Conciliation de la transparence et de la confidentialité grâce à des preuves vérifiables dans la finance crypto
Je reviens sans cesse à cette scène tard la nuit, en rejouant des conversations avec des personnes qui font réellement circuler de l’argent — des trésoriers qui jonglent avec des positions de trésorerie, des équipes de fonds qui plongent les orteils dans des actifs tokenisés, des responsables conformité épuisés par la fatigue des alertes. Une histoire me reste en tête : celle d’un responsable qui cherchait à régler une modeste opération immobilière tokenisée, pour finalement réaliser que chaque étape sur une chaîne publique risquait de dévoiler la stratégie, les contreparties ou encore les concentrations que tout acteur sensé ne veut pas voir apparaître. Ils avaient besoin de contrôles propres pour les régulateurs et les partenaires, bien sûr, mais diffuser des détails donnait l’impression de livrer le mode d’emploi. C’est la même tension avec les stablecoins quand les volumes commencent à grimper. La finance traditionnelle n’a jamais exigé un tel niveau d’ouverture ; la confidentialité faisait simplement partie du fonctionnement, et le partage se limitait aux demandes juridiques spécifiques. Le modèle transparent par défaut de la crypto a résolu certains problèmes de confiance, mais il a aussi créé de nouvelles frictions, tenaces, qui rendent la mise à l’échelle plus difficile que ce qu’elle ne devrait être. Les institutions retiennent l’information, les utilisateurs restent méfiants, et tout le monde paie — soit en perdant en efficacité, soit en détournant des activités.

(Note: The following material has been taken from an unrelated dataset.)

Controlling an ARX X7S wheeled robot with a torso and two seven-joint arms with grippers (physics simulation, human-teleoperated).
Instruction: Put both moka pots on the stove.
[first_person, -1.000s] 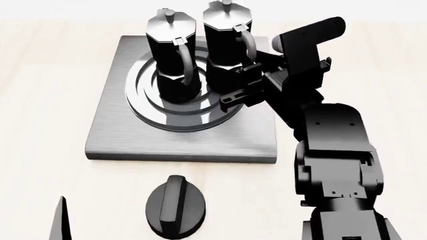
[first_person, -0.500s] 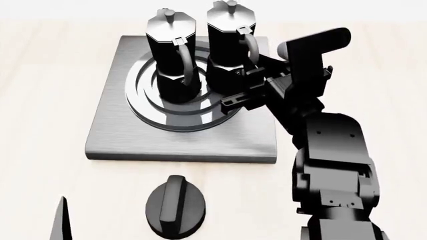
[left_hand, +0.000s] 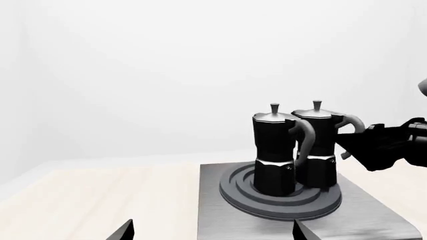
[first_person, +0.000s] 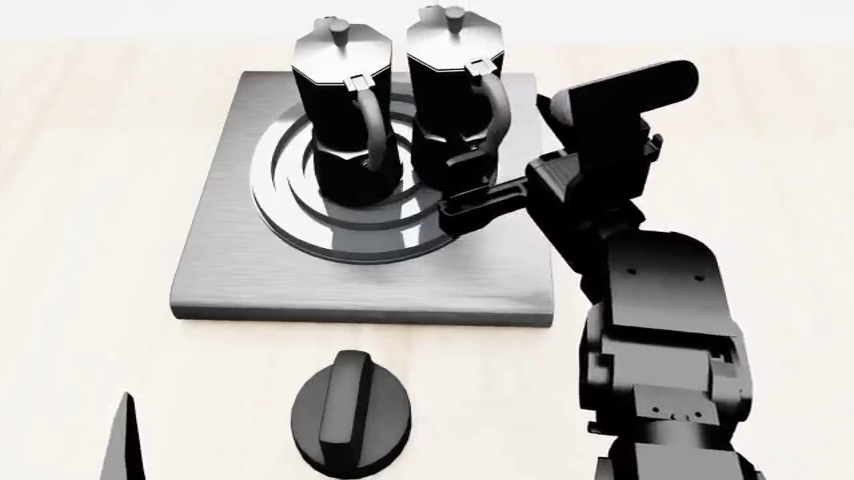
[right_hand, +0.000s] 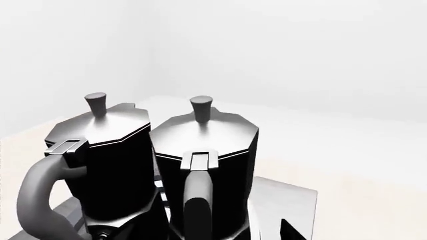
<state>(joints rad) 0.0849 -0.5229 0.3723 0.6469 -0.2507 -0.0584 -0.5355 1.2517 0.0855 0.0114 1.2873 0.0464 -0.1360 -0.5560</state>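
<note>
Two black moka pots stand side by side on the ringed burner of the grey stove (first_person: 240, 270): the left pot (first_person: 340, 90) and the right pot (first_person: 454, 85). My right gripper (first_person: 470, 178) is open at the right pot's handle side, its fingers either side of the handle and lower body. In the right wrist view that handle (right_hand: 198, 200) runs down between the jaws, with one fingertip (right_hand: 291, 231) well off to its side. My left gripper (left_hand: 213, 231) is open and empty, low over the table in front of the stove (left_hand: 220, 220), well short of the pots (left_hand: 273, 150).
A squat black round knob (first_person: 352, 410) sits on the light wooden table (first_person: 94, 200) in front of the stove. A thin dark sliver of the left gripper's finger (first_person: 123, 440) shows at the bottom left. The right arm (first_person: 661, 330) fills the right side.
The right pot's top swayed slightly right, then back left. The right arm's wrist has drawn back a little from the pot. The left pot has not moved.
</note>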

Je mâche encore ça en faisant défiler un autre lot de graphiques de DeFi TVL qui semblent impressionnants jusqu’à ce qu’on creuse les flux. Les frictions arrivent quand la liquidité apparaît mais ne reste pas : la vitesse (velocity) bondit, quelques portefeuilles tournent à fond, et soudain tout le monde recalculent son exposition. Les institutions parlent fort de la chaîne, mais reculent face aux risques de règlement ; les régulateurs veulent de la traçabilité sans tuer la vitesse. Les builders continuent de colmater avec du monitoring a posteriori ou des règles de contrat rigides qui donnent l’impression d’être faciles à contourner en pratique.
Ces contournements finissent toujours par sembler à moitié cuits. Soit ils ralentissent tout de manière notable, soit ils laissent des angles morts où les incitations humaines — cupidité, précipitation, défaillances de coordination — font leur œuvre. Le marché adore l’idéal décentralisé jusqu’à ce que la réalité le rattrape.

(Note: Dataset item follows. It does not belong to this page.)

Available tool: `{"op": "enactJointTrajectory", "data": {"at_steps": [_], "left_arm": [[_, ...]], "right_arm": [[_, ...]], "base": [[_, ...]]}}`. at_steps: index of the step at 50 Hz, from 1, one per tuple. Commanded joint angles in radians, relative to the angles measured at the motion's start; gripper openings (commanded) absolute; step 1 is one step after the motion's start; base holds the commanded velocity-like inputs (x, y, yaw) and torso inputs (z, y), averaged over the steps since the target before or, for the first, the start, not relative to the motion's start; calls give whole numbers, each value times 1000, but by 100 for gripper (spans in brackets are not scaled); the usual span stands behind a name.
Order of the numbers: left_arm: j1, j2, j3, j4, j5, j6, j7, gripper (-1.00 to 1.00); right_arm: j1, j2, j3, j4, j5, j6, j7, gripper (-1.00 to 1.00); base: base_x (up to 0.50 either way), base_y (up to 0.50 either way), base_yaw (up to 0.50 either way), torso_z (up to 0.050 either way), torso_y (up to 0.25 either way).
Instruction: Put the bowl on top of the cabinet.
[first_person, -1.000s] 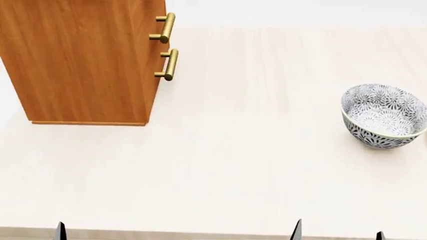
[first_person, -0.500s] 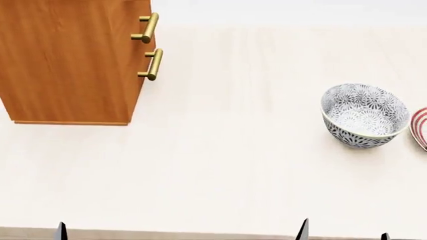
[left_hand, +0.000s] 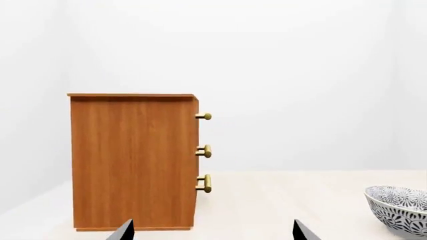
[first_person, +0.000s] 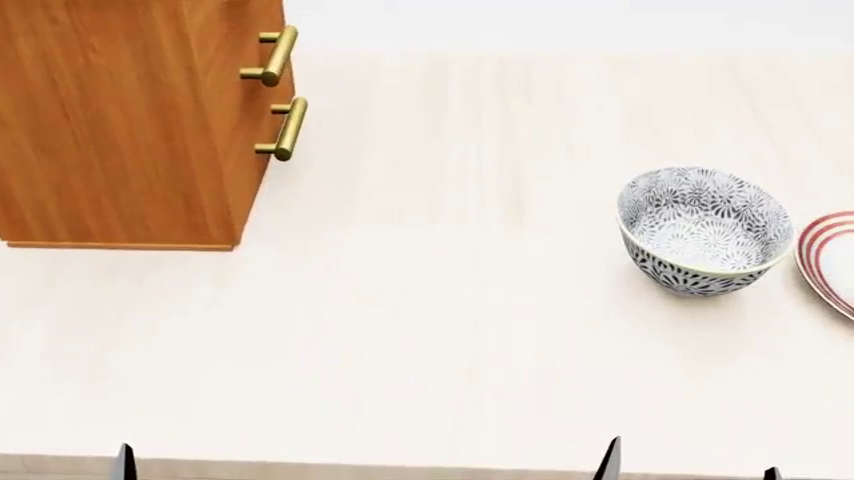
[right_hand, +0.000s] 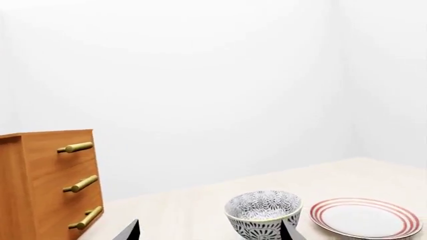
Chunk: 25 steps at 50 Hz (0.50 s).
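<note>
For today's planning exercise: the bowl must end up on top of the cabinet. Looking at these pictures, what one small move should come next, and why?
Probably reach the right gripper forward toward the bowl. The bowl sits upright on the table beside a red-ringed plate, far from the cabinet, and nothing holds it. In the right wrist view it lies just ahead between the open fingertips, so that arm seems better placed.

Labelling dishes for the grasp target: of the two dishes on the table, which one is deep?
The grey-blue floral bowl, deep with high walls. The dish beside it is a flat white plate with red rings, farther from the cabinet.
</note>
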Motion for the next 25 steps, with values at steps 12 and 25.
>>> {"op": "enactJointTrajectory", "data": {"at_steps": [12, 25], "left_arm": [[0, -10, 10, 4, 2, 3, -18, 100], [0, -19, 14, 4, -13, 6, -19, 100]], "right_arm": [[-8, 15, -13, -5, 15, -19, 1, 100], [-10, 18, -22, -2, -11, -30, 13, 100]], "base": [[287, 0, 0, 0, 0], [260, 0, 0, 0, 0]]}}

Newton se situe à un endroit différent : plus proche des « fondations », de la plomberie de base. Il vérifie les politiques juste avant le règlement : des limites de vitesse pour contenir les emballements, un filtrage des détenteurs qui montre discrètement ce que la liquidité est réellement engagée par rapport à ce qui n’est que passager, et ces reçus signés qui deviennent un historique on-chain vérifiable. Rien de spectaculaire : rendre le moment critique responsable, sans prétendre que la chaîne, à elle seule, résout la confiance.
Dans le brouillard réglementaire actuel autour des stablecoins et des actifs tokenisés, ça paraît pertinent — pas comme un sauveur, mais comme quelque chose qui pourrait permettre à de l’argent sérieux de participer sans d’interminables doutes. Même si ça prend de l’ampleur, beaucoup reste confus : inertie d’adoption, piles concurrentes, attrait d’alternatives plus rapides et plus « lâches ».
Ceux qui s’appuieraient dessus seraient probablement des DAO qui protègent des trésoreries ou des protocoles épuisés par des post-mortems. Ça pourrait fonctionner en étant discrètement fiable plutôt qu’en faisant du buzz. Toujours sceptique, par nature — j’ai vu trop de couches ajoutées qui semblaient bonnes sur le papier. Mais bien régler les rails du règlement pourrait être un de ces changements peu glamour qui, en réalité, s’additionne. #newt $NEWT @NewtonProtocol
La couche de sécurité manquante pour l’IA dans la crypto : pourquoi le Newton Protocol ($NEWT) compte
J’ai traîné assez longtemps dans cet espace pour voir la même histoire se rejouer encore et encore. Quelqu’un dépose un agent IA ingénieux qui se déplace d’une chaîne à l’autre, chasse le rendement ou gère le rééquilibrage du portefeuille sans que personne n’ait à faire quoi que ce soit. Tout cela donne une impression élégante et futuriste—jusqu’au moment où de l’argent réel est en jeu. Alors l’enthousiasme retombe et ce nœud familier dans le ventre apparaît : et si ça se trompe ? Et si le marché s’inverse ou si les règles changent en cours de route ? Et si les régulateurs commencent à poser des questions auxquelles aucun de nous ne veut répondre ?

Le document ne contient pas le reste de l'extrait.